Extending Cano & Granderson- Robinson Cano had another banner season for the Yankees and continues to prove himself as the premier second baseman in the game. It wouldn’t come as a surprise if the team used the money it will save on letting Swisher walk to reward Cano with a contract approaching nine figures.
Before the 2012 season, it seemed like a safe bet that Curtis Granderson would warrant a contract at a similar rate. But as Granderson’s power numbers increased, his strikeouts shot up and his average and on base percentage remained frighteningly low. Then came the playoffs and Granderson’s production decreased so dramatically that manager Joe Girardi had to remove Granderson from the lineup entirely in New York’s decisive 8-1 loss to the Tigers on Thursday.
While Austin Jackson, Max Scherzer and Phil Coke both excelled in the ALCS, Granderson was surprisingly the worst player from the 2009 three-team blockbuster that saw the Yankees deal Jackson, Coke and Ian Kennedy to acquire Granderson. Fast-forward three years, and the team is questioning Granderson’s long term status on the roster.
Bringing Back Kuroda & Pettitte- It seems like the easiest decisions of the offseason will be to bring back these two starters back into the fold next season. The Yankees clearly hope that Michael Pineda will be healthy and Ivan Nova will be effective enough to return to the starting rotation, but those are far from guarantees.
Cashman would love to bring back the two graying security blankets in Hiroki Kuroda and Andy Pettitte to combine with rotation stalwarts CC Sabathia and Phil Hughes (let’s throw David Phelps in there for the time being). Kuroda and Pettitte proved indispensible down the stretch and in the postseason and would seemingly be accepting of team-friendly one-year deals worth roughly $10-13 million.

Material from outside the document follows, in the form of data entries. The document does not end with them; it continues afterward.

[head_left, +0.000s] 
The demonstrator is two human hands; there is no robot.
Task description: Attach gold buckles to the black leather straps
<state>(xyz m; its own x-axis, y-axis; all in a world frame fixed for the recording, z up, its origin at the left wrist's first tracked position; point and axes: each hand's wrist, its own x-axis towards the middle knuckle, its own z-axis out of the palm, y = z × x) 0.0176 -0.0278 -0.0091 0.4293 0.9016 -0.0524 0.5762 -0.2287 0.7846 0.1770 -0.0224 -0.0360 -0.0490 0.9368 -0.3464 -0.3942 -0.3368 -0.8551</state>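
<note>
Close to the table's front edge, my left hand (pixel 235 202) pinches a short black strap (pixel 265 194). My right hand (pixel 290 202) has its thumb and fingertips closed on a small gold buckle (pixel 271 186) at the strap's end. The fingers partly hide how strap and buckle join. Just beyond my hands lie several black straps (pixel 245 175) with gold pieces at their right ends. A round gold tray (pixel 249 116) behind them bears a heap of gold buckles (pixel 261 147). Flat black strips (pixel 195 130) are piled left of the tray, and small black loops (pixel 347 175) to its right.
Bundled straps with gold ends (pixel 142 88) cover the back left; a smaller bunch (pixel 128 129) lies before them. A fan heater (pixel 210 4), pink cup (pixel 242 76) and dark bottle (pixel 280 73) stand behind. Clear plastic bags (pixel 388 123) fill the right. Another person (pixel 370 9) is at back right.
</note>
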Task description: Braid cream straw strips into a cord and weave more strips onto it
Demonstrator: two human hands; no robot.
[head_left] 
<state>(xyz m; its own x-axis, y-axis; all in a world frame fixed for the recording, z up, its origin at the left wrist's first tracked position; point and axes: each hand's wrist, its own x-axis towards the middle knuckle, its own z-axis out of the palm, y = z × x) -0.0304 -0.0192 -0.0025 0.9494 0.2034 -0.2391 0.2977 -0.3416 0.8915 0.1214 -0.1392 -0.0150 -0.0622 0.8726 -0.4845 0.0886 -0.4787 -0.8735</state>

Rafael Soriano’s Option- Soriano would make $13 million in the final year of a three-year contract, but he could want to cash in on his stellar season as Mariano Rivera’s closer replacement and parlay that into a long-term contract as a closer elsewhere. If Soriano elects to leave, David Robertson would conceivably slide comfortably into the eighth inning role behind Rivera, and the team could split some of that saved money on the bench and another reliever.
Reconfiguring The Bench- It would come as no surprise that the Yankees would want to bring back Raul Ibanez, and likely backup catcher Chris Stewart and infielder Eduardo Nunez, but the rest of the reserves remains to be seen. After a hot first half of the season, Andruw Jones fell out of favor with the team and is no guarantee to return to the team and help out Granderson, Brett Gardner and most likely Suzuki and Ibanez. Eric Chavez may not want to return to the team for another year, and the Yankees may look to younger options than he and Jayson Nix.
So after the Yankees’ crushing sweep at the hands of the Tigers, there are plenty of choices the team has to make that will impact their 2013 season and beyond.